* _Work to be completed_:
Retype the material exactly, ending with the line containing "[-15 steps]".

* _Data provided_:

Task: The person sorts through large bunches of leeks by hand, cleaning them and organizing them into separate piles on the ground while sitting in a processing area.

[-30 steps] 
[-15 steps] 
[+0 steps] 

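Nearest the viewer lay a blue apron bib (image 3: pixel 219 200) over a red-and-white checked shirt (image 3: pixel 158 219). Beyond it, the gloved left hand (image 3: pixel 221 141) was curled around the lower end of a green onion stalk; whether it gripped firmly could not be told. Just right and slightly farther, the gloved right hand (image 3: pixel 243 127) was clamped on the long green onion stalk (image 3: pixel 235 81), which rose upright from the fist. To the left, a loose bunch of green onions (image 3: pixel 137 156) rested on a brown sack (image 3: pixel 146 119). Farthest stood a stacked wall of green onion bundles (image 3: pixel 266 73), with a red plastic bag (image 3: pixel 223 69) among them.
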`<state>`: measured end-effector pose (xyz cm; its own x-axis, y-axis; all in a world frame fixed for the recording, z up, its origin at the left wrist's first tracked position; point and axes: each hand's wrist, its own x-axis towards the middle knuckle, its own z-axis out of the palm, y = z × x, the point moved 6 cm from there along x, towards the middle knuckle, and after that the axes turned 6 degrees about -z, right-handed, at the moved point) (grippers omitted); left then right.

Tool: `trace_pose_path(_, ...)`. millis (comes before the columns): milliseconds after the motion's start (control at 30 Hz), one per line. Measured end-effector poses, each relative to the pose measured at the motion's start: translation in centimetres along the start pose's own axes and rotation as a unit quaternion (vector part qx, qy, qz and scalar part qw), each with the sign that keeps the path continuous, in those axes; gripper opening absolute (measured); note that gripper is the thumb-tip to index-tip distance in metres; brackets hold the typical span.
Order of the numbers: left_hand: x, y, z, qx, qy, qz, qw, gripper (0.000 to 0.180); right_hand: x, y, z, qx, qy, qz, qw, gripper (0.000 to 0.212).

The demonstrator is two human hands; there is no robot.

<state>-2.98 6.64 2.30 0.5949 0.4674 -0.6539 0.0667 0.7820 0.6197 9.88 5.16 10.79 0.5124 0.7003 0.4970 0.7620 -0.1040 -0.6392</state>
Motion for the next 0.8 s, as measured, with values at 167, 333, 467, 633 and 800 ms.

* _Answer section_:
Task: The person sorts through large bunches of leeks by hand, cleaning them and organizing them into separate piles on the ground while sitting in a processing area.

[-30 steps] 
[-15 steps] 

No more output is required.